* What the exercise asks
Down to the last line, reproduce the data below exactly.

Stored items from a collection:
■ ■ ■

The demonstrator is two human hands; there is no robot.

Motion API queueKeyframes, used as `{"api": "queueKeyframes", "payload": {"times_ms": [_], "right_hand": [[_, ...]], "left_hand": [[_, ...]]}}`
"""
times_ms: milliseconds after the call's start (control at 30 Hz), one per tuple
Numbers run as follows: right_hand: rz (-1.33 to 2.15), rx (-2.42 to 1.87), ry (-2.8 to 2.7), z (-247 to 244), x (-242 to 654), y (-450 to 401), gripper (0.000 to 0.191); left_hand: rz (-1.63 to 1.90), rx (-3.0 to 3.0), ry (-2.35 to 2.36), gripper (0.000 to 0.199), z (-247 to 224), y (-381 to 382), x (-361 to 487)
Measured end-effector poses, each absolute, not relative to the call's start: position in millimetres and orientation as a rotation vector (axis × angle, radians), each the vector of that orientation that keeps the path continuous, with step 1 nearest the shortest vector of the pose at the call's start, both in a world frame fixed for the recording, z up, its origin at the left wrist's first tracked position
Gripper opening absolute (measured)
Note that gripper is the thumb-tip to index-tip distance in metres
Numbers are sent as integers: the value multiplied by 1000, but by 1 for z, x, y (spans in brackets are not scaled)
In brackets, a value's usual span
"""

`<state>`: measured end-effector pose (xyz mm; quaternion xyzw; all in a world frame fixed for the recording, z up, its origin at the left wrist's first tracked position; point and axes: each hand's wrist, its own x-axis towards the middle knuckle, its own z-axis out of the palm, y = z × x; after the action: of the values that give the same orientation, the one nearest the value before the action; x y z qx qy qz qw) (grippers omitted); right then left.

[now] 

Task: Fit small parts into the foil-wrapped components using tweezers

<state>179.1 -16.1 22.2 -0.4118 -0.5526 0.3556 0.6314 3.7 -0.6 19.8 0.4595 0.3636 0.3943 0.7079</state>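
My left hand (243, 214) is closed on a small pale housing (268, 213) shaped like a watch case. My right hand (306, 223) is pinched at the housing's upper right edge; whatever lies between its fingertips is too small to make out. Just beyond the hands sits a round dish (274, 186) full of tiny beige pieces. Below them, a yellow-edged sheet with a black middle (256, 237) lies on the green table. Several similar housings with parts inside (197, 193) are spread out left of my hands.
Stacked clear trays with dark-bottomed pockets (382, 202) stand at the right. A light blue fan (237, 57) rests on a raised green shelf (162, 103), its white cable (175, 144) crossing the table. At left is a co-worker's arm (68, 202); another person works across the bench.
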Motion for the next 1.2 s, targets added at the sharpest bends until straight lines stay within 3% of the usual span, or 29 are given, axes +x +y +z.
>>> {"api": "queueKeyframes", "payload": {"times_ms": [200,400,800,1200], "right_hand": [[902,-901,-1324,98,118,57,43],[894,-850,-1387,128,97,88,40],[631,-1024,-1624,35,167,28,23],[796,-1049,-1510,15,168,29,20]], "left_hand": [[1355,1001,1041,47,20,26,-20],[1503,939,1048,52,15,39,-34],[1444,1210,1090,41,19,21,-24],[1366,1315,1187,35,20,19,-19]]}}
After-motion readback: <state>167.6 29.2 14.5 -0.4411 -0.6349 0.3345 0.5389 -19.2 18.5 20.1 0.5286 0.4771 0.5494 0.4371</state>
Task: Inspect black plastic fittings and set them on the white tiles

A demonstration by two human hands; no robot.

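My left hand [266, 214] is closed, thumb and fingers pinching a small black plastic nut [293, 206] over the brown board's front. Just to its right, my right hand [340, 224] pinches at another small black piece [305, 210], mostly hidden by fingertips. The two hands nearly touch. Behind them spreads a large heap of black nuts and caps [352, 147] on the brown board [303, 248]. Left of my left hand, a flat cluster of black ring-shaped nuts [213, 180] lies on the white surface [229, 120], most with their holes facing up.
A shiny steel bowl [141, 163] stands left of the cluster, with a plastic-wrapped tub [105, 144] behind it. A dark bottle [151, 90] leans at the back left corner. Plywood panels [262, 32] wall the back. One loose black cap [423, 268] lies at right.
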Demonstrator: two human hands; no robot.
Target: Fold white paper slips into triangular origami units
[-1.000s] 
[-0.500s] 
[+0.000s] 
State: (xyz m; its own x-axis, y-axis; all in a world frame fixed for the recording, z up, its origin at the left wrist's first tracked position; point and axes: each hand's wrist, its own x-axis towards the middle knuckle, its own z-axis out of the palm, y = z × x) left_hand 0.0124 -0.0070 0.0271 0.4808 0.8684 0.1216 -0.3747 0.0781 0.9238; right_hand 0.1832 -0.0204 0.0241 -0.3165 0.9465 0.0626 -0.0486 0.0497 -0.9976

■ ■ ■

* Exercise answer
The demonstrator is two human hands; there is no robot.

Motion API queueKeyframes, used as `{"api": "queueKeyframes", "payload": {"times_ms": [_], "right_hand": [[_, ...]], "left_hand": [[_, ...]]}}`
"""
times_ms: milliseconds after the call's start (control at 30 Hz), one per tuple
Numbers run as follows: right_hand: rz (-1.33 to 2.15), rx (-2.42 to 1.87), ry (-2.8 to 2.7), z (-247 to 244), x (-242 to 654), y (-450 to 401), gripper (0.000 to 0.191); left_hand: rz (-1.63 to 1.90), rx (-3.0 to 3.0), ry (-2.35 to 2.36), gripper (0.000 to 0.199), z (-247 to 224), y (-381 to 382), x (-361 to 487)
Measured end-effector poses, each absolute, not relative to the call's start: position in millimetres and orientation as a rotation vector (axis × angle, radians), each the vector of that orientation that keeps the path continuous, with step 1 nearest the shortest vector of the pose at the call's start, both in a world frame fixed for the recording, z up, its origin at the left wrist's first tracked position
Gripper opening absolute (measured)
Note that gripper is the thumb-tip to index-tip distance in metres
Numbers are sent as integers: the value multiplied by 1000, but by 1 for z, x, y (spans in brackets are not scaled)
In brackets, a value's usual span
"""

`<state>`: measured end-effector pose (xyz mm; quaternion xyzw; all in a world frame fixed for the recording, z up, its origin at the left wrist's first tracked position; point and axes: each hand's wrist, its own x-axis towards the middle knuckle, its own z-axis out of the palm, y = z × x; after the action: of the values that give the same orientation, the one nearest the value before the action; x y z qx qy qz qw) (grippers omitted); right then left.

[now] 

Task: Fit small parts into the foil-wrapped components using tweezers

<state>179.1 -16.1 22.2 -0.4118 -0.5526 0.3556 0.6314 3.7 -0.6 19.8 0.4595 0.3636 0.3943 0.7079</state>
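My left hand (243, 214) is closed on a small pale housing (268, 213) shaped like a watch case. My right hand (306, 223) is pinched at the housing's upper right edge; whatever lies between its fingertips is too small to make out. Just beyond the hands sits a round dish (274, 186) full of tiny beige pieces. Below them, a yellow-edged sheet with a black middle (256, 237) lies on the green table. Several similar housings with parts inside (197, 193) are spread out left of my hands.
Stacked clear trays with dark-bottomed pockets (382, 202) stand at the right. A light blue fan (237, 57) rests on a raised green shelf (162, 103), its white cable (175, 144) crossing the table. At left is a co-worker's arm (68, 202); another person works across the bench.
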Motion for the next 1.2 s, targets added at the sharpest bends until straight lines stay within 3% of the usual span, or 29 are given, axes +x +y +z.
>>> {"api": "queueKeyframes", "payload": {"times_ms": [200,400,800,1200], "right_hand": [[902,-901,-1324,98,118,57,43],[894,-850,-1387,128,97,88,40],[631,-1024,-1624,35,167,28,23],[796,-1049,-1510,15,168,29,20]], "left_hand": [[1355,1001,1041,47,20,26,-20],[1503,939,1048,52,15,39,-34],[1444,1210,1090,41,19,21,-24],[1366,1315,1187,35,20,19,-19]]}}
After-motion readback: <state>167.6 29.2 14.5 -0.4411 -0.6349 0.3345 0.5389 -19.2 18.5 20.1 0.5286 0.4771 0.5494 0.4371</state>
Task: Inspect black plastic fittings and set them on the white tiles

A demonstration by two human hands; no robot.

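My left hand [266, 214] is closed, thumb and fingers pinching a small black plastic nut [293, 206] over the brown board's front. Just to its right, my right hand [340, 224] pinches at another small black piece [305, 210], mostly hidden by fingertips. The two hands nearly touch. Behind them spreads a large heap of black nuts and caps [352, 147] on the brown board [303, 248]. Left of my left hand, a flat cluster of black ring-shaped nuts [213, 180] lies on the white surface [229, 120], most with their holes facing up.
A shiny steel bowl [141, 163] stands left of the cluster, with a plastic-wrapped tub [105, 144] behind it. A dark bottle [151, 90] leans at the back left corner. Plywood panels [262, 32] wall the back. One loose black cap [423, 268] lies at right.
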Demonstrator: two human hands; no robot.
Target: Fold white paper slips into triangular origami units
[-1.000s] 
[-0.500s] 
[+0.000s] 
State: (xyz m; its own x-axis, y-axis; all in a world frame fixed for the recording, z up, its origin at the left wrist's first tracked position; point and axes: each hand's wrist, its own x-axis towards the middle knuckle, its own z-axis out of the palm, y = z × x) left_hand 0.0124 -0.0070 0.0271 0.4808 0.8684 0.1216 -0.3747 0.0781 0.9238; right_hand 0.1832 -0.0204 0.0241 -0.3165 0.9465 0.0626 -0.0486 0.0497 -0.9976

There is nothing more to the answer.